デザインバックグラウンドを持つ主な起業家

  • Jack Dorsey – Twitter, Square
  • Brian Chesky – Airbnb
  • Evan Sharp – Pinterest
  • Chad Hurley – YouTube
  • Stewart Butterfield – Slack
  • David Karp – Tumblr
  • Charles Adler – Kickstarter
  • Dave Morin – Path

デザイン業界は、いまだにバージョンアップしてない。

たしかに、いま言ったことは日本社会の特徴ではあるのですが、デザイン業界自体、そしてデザイナーにも新しい時代に対応できていない、もしくはする気もないようにみえるときがあります。
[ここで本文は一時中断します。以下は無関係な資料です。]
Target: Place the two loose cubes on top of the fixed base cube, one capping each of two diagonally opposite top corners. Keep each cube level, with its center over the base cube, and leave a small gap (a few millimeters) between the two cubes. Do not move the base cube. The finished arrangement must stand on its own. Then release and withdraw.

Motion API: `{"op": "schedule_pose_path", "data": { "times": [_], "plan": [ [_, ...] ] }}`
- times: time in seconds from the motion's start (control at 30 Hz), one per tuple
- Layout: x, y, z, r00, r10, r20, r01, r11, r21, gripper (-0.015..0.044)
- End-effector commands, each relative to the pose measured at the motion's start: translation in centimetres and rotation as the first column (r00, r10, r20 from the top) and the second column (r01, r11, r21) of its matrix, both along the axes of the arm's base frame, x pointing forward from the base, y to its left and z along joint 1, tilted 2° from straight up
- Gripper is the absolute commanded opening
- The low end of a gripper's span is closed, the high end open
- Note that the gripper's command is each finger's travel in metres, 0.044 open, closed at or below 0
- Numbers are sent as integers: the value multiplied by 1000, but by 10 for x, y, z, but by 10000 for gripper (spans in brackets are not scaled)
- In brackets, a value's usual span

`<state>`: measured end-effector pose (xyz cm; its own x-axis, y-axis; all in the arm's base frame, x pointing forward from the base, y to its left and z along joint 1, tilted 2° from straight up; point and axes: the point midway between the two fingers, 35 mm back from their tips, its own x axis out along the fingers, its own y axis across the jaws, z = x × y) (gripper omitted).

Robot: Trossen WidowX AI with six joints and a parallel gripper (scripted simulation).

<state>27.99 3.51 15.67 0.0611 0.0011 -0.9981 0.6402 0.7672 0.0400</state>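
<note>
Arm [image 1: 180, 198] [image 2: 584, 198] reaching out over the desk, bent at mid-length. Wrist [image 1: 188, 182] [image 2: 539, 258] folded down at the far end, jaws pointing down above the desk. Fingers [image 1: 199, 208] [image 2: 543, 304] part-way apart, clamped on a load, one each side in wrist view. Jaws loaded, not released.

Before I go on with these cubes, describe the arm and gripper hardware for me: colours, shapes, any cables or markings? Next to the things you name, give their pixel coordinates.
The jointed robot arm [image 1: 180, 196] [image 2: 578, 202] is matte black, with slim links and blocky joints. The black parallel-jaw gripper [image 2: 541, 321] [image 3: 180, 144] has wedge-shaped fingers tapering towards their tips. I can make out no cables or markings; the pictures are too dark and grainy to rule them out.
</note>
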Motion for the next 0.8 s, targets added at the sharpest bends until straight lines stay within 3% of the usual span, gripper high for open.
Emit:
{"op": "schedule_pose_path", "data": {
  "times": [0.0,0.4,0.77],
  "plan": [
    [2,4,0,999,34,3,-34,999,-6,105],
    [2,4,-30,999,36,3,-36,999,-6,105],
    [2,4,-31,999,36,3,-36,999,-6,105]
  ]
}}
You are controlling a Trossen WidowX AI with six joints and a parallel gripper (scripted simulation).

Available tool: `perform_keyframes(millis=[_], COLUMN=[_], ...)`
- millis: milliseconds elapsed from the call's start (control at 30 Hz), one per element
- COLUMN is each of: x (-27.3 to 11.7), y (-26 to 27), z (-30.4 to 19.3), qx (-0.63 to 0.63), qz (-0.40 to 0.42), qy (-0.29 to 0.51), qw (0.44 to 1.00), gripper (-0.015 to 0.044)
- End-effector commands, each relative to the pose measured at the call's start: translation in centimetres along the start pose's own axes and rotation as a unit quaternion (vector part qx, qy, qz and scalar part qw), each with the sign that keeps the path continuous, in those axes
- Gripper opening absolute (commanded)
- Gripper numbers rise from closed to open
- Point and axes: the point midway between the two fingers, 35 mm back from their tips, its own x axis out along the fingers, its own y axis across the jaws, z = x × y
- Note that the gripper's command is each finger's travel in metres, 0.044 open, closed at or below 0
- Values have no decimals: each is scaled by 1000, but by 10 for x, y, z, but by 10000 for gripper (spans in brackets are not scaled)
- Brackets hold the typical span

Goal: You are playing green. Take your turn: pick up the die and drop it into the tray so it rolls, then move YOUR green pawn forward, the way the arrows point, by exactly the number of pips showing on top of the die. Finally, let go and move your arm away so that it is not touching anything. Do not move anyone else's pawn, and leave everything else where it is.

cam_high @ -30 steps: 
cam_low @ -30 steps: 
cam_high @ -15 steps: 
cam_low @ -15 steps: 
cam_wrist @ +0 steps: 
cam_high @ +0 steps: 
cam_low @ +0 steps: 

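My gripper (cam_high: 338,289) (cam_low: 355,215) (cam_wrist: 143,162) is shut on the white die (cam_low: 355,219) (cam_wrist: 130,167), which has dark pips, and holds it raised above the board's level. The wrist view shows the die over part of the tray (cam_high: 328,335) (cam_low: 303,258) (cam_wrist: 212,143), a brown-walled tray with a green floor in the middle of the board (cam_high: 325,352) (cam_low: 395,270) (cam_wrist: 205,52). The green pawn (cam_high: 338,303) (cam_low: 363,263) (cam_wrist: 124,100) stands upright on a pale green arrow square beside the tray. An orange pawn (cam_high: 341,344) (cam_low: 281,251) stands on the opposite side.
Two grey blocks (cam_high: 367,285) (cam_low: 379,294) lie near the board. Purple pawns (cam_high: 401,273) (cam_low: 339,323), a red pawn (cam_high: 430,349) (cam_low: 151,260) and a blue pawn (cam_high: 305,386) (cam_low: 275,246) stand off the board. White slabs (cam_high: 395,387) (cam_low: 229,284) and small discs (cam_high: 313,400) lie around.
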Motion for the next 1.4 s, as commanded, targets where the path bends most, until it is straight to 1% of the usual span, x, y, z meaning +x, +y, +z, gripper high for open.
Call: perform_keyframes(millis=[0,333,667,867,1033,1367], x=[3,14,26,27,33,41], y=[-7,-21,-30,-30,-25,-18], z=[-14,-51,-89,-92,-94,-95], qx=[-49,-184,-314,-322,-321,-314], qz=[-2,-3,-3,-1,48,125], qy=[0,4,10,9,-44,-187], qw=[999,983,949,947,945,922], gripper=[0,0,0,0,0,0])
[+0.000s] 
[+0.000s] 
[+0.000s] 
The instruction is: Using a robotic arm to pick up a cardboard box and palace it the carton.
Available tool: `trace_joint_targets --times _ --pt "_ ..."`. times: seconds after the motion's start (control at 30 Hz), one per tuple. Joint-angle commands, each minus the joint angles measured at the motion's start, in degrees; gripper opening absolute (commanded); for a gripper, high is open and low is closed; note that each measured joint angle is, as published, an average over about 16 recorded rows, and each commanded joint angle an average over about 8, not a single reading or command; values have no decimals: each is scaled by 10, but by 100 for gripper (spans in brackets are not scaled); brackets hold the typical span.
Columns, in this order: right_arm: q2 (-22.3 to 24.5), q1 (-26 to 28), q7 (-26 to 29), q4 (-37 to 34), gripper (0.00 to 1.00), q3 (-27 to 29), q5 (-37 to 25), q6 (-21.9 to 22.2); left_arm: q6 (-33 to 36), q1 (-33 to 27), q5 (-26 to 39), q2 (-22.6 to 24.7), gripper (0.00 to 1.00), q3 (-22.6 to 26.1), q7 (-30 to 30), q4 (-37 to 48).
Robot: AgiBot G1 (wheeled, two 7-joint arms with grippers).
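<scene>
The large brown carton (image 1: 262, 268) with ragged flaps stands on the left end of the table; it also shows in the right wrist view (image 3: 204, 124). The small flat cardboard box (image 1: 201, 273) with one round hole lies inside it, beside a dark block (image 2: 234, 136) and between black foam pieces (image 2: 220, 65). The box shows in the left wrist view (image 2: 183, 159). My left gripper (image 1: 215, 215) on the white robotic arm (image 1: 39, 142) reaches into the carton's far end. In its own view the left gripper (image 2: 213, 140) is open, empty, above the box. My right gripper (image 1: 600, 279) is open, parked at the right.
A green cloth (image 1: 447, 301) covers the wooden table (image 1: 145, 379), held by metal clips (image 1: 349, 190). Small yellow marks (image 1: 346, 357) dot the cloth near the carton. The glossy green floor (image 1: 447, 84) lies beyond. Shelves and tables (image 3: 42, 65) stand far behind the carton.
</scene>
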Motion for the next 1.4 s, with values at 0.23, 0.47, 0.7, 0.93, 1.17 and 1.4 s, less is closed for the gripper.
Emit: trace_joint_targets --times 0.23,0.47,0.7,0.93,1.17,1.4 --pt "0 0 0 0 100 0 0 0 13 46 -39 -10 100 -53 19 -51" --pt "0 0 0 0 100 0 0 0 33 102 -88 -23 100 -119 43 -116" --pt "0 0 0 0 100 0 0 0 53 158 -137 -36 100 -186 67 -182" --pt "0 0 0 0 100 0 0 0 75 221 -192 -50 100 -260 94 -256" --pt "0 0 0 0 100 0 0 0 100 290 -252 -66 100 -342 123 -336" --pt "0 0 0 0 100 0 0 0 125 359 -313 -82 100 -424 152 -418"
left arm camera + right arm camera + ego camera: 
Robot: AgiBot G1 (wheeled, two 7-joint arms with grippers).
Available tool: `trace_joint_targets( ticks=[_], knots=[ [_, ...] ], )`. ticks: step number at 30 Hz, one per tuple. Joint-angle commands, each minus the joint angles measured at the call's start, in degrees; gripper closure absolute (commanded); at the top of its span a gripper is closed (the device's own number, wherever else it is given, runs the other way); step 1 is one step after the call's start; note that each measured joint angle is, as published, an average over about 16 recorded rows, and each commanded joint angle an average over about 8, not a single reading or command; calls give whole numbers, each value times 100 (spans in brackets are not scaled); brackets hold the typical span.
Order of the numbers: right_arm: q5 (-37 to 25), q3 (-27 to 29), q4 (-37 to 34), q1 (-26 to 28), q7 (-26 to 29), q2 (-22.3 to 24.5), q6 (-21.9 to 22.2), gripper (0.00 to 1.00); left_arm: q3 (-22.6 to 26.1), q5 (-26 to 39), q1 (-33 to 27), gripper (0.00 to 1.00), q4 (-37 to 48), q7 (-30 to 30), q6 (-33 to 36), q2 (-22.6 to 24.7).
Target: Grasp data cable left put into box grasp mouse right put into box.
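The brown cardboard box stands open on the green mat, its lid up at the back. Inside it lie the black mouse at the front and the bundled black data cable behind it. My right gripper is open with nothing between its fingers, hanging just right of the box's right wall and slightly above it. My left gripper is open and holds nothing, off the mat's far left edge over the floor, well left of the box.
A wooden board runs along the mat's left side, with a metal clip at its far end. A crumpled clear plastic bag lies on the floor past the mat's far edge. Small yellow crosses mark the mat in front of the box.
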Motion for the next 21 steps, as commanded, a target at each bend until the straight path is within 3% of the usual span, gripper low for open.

デザインには考えるデザインと、つくるデザインがありますが、考えるデザインには興味がないように見え、つくるデザイン見えるデザインの価値が高い。

その大きな理由の一つは、考えてもオカネにならないからです。考えをカタチにしないとオカネをうみださない。

いま、いちばんもうけているのは、なにもうみださず、価値を右から左に移している人たち(株・銀行・債権・代理店)なのに、いまだにカタチにしないとオカネにならない。なにもうみだしていない人がカネを懐にいれ、多くの富を手にいれて、その人達のうみだしたオカネのおすそ分けをもらっているという構図のままで、一歩も先に進んでない。

もし、それがいやだなぁ、それを変えたいとおもうのならば、なぜそうなのかを、どうすればいいのかを、考えるデザインでデザインしなくてはいけない。

もっといえば、つくるデザインはAIによってその大部分が置き換わってしまいます。まだまだと、もしかしたら思っているかもしれませんが、5年後にはノーデザイナープリンティングみたいなソフトがでてくるでしょう。

僕はこのノーデザイナープリンティングを、自分でつくれないかなと思います。

これこそが考えるデザインが生み出したプロダクトだからです。価値をコピーすればいくらでも儲けることができます。つくるという価値を右から左に移行しただけだからです。

今日のまとめ

・フリーランス的生き方か、起業家的生き方の2種類です。

・デザイナーがデザインという仕事をしている限り起業家にはなれない。

・世界はデザインドリブンへ移行しているけど、いまだに日本では数字の人が起業家だ。

・考えるデザインがオカネにならないのは、オカネにしないからだ。

・デザインを商品にしなくてはデザイナーの未来はない。